Some articles take time to be written.  There are a number of reasons why.  For this feature on the artist Mary Fisher, which appears in the current issue of Popular Patchwork, the reasons were fairly straight-forward.  Mary is a talented artist, whom I met at last year’s Festival of Quilts.  She graciously agreed to be interviewed by email.  Her work is fascinating and deals with a very serious subject matter: HIV/Aids and in particular, our treatment of women in sub-Saharan Africa who suffer from this terrible disease.  So it took time for me to craft something that was suitable for an entertaining quilting magazine, read primarily for light relief, whilst treating such a subject with the seriousness it deserves.  Hopefully for Mary and the other women she helps, I have got the balance right and have helped highlight an issue we would generally prefer not to think about. 

For Mary, this isn’t a possibility as she has HIV too.  Prior to meeting her and doing some more research, I had naively believed that with the new drugs on the market, it was pretty much life as normal for HIV sufferers in the West.  You take the medicines and basically it is no more inconvenient than the migraines I suffer from and treat with drugs on a daily basis.  Sadly, that isn’t the case, as whilst the HIV drugs prolong life, like all drugs there are side effects and these can be devastating.  Aids isn’t a crisis that has passed, it is still ongoing and when you discover that in some parts of sub-Saharan Africa, half the population are infected and the life expectancy is  lower than the years I’ve already achieved (and I’m young in quilting terms!), it is an outrage that more isn’t being done.

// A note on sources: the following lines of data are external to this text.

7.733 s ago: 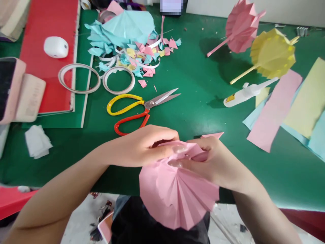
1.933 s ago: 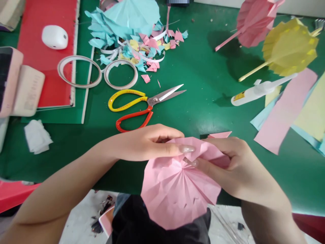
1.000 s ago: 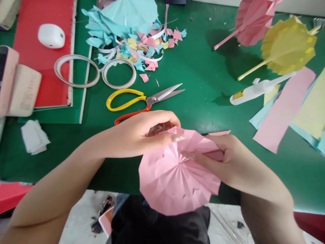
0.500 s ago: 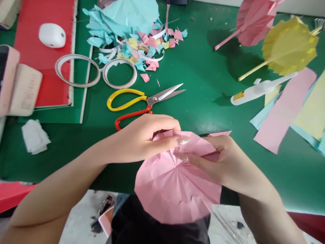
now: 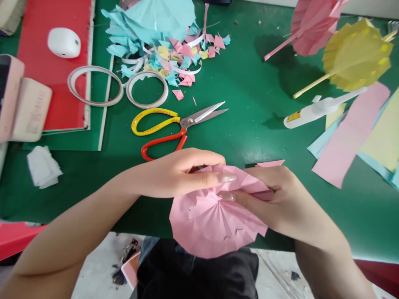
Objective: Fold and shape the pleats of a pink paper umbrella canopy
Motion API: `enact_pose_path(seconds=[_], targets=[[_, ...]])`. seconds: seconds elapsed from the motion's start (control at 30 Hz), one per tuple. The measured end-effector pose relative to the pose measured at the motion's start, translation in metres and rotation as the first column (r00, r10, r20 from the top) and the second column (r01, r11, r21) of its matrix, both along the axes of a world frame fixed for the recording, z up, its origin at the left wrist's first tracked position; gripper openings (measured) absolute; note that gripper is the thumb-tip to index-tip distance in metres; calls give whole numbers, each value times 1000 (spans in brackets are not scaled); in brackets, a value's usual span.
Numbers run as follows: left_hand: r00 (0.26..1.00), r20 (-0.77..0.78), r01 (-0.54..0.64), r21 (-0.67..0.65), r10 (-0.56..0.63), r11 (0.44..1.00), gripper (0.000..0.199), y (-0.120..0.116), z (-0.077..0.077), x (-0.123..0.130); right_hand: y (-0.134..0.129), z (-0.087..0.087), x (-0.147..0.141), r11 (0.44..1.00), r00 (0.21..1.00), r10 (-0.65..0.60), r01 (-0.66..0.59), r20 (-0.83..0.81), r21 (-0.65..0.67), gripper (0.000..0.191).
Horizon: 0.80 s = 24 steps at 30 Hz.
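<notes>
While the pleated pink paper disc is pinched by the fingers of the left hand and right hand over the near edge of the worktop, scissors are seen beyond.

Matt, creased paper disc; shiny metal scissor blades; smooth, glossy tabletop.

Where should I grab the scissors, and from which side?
Probably by the yellow loop, from above and the picture's left. The scissors lie flat, handles toward the left, and the slightly open blades point right, away from that approach. The red loop looks a worse choice: the left hand is right beside it and hides part of it.
</notes>
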<state>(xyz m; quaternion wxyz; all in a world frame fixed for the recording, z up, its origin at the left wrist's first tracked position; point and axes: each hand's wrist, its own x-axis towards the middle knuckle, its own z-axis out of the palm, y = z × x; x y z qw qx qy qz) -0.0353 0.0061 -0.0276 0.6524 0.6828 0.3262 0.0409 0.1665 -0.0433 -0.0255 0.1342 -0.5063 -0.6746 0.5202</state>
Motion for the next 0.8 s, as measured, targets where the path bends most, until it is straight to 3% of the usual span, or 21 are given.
enact_pose_path(seconds=[0.13,0.3,0.5,0.8], targets=[[1000,-20,10,-86,-12,996,26,-1,0,0,0,1,0,999,998,-46,45,-36,-26,21],[1000,-11,-17,15,17,1000,17,-1,5,0,1,1,-2,997,993,-73,69,-90,-39,22],[998,44,-48,110,43,993,21,0,4,-2,3,-1,-2,982,961,-171,147,-217,-120,14],[994,72,-89,61,84,994,19,-2,3,-1,4,1,0,982,963,-178,160,-202,-104,12]])
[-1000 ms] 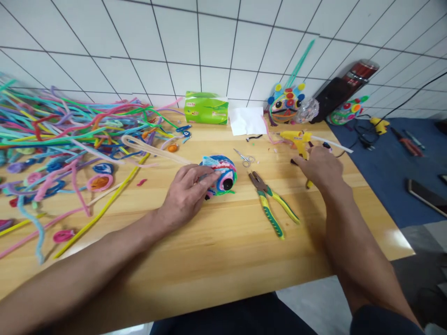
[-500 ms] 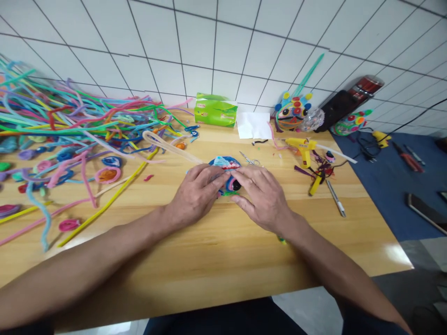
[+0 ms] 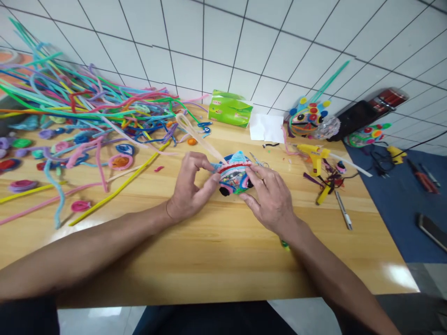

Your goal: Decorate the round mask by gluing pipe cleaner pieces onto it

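Note:
A colourful pipe-cleaner craft [image 3: 234, 174] lies on the table between my hands. It has a light-blue peak, a red and pink band across it, and black round pieces ringed in pink at its lower corners. My left hand [image 3: 193, 186] pinches its left edge with thumb and index finger, the other fingers curled. On the right edge, my right hand [image 3: 268, 193] grips with fingertips above and thumb below, covering part of the right round piece. A pale looped strip [image 3: 199, 137] reaches up and left from behind the craft.
Piled pipe cleaners [image 3: 104, 111] and coiled pieces spread over the left side. At the back stand a green tissue pack [image 3: 230, 109], white paper [image 3: 267, 129] and a finished-looking craft [image 3: 307, 118]. A yellow glue gun [image 3: 314, 156], a pen-like tool [image 3: 344, 210] and scissors [image 3: 258, 160] lie rightward.
My left hand has drawn back leftward from over the craft, uncovering its red and pink band and left round piece. My right hand stays at the right edge. The camera view has shifted.

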Tool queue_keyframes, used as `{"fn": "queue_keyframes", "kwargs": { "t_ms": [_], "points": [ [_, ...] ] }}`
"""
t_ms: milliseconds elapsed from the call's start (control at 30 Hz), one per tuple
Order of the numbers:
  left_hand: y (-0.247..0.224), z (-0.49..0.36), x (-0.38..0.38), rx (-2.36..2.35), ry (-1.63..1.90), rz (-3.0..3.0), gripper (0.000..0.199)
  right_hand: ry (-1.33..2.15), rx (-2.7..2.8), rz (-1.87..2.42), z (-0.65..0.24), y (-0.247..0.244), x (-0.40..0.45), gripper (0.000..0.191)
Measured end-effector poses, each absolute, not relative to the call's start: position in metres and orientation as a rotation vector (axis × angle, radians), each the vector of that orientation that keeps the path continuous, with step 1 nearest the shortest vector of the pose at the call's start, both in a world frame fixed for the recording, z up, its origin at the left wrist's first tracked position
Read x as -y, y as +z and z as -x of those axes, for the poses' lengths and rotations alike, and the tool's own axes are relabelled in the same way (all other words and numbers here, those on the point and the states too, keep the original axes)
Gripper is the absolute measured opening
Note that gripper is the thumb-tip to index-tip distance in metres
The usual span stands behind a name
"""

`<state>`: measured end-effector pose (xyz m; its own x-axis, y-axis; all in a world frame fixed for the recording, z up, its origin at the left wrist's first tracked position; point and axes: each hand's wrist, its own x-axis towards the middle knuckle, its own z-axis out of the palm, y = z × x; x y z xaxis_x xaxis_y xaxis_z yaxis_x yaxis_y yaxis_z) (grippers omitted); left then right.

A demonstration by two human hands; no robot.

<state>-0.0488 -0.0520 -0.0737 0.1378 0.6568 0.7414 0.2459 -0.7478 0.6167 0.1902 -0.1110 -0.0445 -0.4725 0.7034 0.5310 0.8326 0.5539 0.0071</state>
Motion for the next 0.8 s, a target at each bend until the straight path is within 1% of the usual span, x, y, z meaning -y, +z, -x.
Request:
{"fn": "queue_keyframes", "kwargs": {
  "t_ms": [67,200,400,500,633,700,800],
  "points": [
    [-0.078,0.05,0.048,-0.966,1.649,-1.925,0.024,-0.358,2.302,1.231,-0.191,-0.046,0.111,0.063],
    [-0.085,0.053,0.031,-1.035,1.509,-1.697,0.056,-0.318,2.287,1.244,-0.192,-0.048,0.11,0.065],
    [-0.089,0.042,0.022,-0.792,1.19,-1.33,0.076,-0.306,2.261,1.24,-0.191,-0.048,0.11,0.063],
    [-0.082,0.034,0.03,-0.785,1.086,-1.259,0.081,-0.29,2.251,1.241,-0.191,-0.049,0.11,0.064],
    [-0.075,0.032,0.034,-0.698,0.991,-1.272,0.08,-0.261,2.228,1.255,-0.192,-0.048,0.109,0.065],
    [-0.074,0.034,0.034,-0.618,0.946,-1.261,0.078,-0.268,2.216,1.255,-0.193,-0.048,0.109,0.062],
    [-0.077,0.035,0.033,-0.574,0.924,-1.226,0.071,-0.286,2.205,1.244,-0.194,-0.048,0.108,0.058]
  ]
}}
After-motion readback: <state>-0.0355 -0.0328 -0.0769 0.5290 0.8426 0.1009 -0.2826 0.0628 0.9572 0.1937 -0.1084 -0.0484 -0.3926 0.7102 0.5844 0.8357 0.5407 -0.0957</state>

As well as being an artist, Mary has become a major international campaigner on this scandal and devotes much of her time to trying to make people aware and change lives. 
I know this is more serious than things I normally write about on my blog: my art doesn’t affect life and death, but hopefully you’ve stuck with me to the end of this piece and will be inspired to try and do something about HIV locally or internationally.  Ironically for Mary, as a white, upper-middle-class American Republican, she does not find much companionship/ support in the States as she does not meet many women in a similar position.  In her book (well worth a read), she says that the contrast in the support she received when she was diagnosed with breast cancer was telling.  People knew what to do in that situation.  She often finds herself more at home with African women in the same circumstances as her: can I live long enough to see my children through education/college/marriage/parenthood.  We should all be doing more.

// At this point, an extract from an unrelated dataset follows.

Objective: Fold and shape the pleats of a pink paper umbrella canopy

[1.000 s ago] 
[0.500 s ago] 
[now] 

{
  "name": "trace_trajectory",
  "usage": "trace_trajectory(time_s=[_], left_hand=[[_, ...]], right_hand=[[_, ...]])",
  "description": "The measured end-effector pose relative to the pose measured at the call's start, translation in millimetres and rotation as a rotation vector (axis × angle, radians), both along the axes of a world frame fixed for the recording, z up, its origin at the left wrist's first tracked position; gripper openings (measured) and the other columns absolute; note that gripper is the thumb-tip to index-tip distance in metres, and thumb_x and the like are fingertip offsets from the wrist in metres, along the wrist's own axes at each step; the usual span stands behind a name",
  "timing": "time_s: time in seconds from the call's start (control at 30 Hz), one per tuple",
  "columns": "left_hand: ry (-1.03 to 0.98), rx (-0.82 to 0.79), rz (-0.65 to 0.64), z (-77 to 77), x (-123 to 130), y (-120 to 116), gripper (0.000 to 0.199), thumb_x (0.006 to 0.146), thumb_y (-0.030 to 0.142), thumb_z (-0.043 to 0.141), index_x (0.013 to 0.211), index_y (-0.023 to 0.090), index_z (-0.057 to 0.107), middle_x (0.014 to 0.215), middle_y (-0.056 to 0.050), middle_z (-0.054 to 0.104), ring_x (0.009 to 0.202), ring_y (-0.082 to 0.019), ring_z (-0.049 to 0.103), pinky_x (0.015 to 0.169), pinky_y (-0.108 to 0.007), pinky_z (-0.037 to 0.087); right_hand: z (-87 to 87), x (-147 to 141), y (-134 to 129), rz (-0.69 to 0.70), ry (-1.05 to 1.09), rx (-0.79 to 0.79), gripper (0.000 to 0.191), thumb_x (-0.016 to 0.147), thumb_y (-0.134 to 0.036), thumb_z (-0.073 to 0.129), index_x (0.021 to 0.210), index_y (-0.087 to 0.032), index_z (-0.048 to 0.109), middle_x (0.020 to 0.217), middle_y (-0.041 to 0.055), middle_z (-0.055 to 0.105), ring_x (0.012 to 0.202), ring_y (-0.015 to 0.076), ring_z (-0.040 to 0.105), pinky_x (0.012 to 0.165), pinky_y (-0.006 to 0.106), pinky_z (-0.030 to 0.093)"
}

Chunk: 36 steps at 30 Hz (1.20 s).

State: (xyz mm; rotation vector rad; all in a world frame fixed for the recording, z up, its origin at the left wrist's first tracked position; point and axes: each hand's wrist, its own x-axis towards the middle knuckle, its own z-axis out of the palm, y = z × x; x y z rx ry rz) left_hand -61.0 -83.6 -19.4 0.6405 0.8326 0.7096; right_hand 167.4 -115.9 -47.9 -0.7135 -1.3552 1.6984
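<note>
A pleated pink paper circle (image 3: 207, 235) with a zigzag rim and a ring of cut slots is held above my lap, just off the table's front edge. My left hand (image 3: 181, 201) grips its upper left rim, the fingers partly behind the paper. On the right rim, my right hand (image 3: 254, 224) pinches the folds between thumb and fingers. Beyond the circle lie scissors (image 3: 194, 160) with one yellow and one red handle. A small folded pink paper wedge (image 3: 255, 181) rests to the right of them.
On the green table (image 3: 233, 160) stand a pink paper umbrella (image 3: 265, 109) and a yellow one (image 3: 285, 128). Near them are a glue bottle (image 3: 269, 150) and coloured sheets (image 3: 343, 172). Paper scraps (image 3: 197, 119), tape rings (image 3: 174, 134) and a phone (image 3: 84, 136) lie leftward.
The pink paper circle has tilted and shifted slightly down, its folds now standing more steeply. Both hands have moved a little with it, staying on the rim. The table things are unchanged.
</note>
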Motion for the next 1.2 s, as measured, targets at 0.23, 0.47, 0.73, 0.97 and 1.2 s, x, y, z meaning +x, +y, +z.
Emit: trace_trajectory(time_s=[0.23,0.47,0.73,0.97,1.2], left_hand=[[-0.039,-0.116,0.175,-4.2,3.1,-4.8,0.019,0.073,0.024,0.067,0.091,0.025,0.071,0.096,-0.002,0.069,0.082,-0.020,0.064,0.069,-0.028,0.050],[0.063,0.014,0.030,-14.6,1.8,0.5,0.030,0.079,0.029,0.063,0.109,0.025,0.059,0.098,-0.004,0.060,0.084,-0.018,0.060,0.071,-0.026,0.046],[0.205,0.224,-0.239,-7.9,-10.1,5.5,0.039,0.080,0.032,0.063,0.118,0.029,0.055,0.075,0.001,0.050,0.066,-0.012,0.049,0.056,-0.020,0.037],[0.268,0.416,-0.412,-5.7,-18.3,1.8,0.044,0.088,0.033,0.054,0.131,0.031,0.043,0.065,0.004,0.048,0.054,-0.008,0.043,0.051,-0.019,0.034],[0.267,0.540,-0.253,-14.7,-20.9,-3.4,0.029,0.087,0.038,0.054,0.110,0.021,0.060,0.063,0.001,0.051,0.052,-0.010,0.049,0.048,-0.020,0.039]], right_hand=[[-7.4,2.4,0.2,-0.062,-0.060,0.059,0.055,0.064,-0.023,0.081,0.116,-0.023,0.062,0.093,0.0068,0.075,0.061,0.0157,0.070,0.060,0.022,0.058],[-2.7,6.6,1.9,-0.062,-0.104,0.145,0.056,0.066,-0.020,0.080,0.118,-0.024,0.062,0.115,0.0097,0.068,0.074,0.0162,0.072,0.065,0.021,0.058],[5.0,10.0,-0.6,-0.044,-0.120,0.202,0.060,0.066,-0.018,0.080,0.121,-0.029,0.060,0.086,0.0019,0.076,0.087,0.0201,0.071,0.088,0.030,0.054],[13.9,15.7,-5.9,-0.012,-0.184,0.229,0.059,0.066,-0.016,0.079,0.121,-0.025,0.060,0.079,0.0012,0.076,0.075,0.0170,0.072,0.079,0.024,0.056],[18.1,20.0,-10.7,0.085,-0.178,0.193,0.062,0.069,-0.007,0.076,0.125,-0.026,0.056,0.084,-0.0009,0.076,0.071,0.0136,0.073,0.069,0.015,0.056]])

PS If all this makes Mary sound over-assiduous and humourless, you couldn’t be further from the truth.  There is a definite sense of fun and joy pervading her work and her life too.  I strongly recommend you visit her website or read one of her fascinating books.

Friday, 4 April 2014

Yet More New Work: Preserved

Preserved by Gillian Cooper
This is another little piece I made recently.  It’s approx 8in square. 
It started out as I don’t like waste (I’m not sure whether I’m trying to be ecologically sound or whether I’m just plain mean...), so as I had some leftover screen printing ink, I used it on some spare fabric rather than scraping it into the bin. 
The figure is stitched using the machine embroidery unit on my Pfaff sewing machine.  I designed it based on a drawing and screen I made last year.  I needed to sample that it was the correct size, etc so used this piece of spare fabric.  I liked it so I added in the bar of the distressed pattern to balance off the design. 

The size is because I’m intending to undertake the Contemporary Quilt Group (CQ) challenge of making an 8in square quilt each month this year.  I have until the end of April to make the first four.  I’m actually finding 8in square rather challenging – it’s almost too small, but I’ll see if I can manage better than last time I did the challenge (I got as far as August!).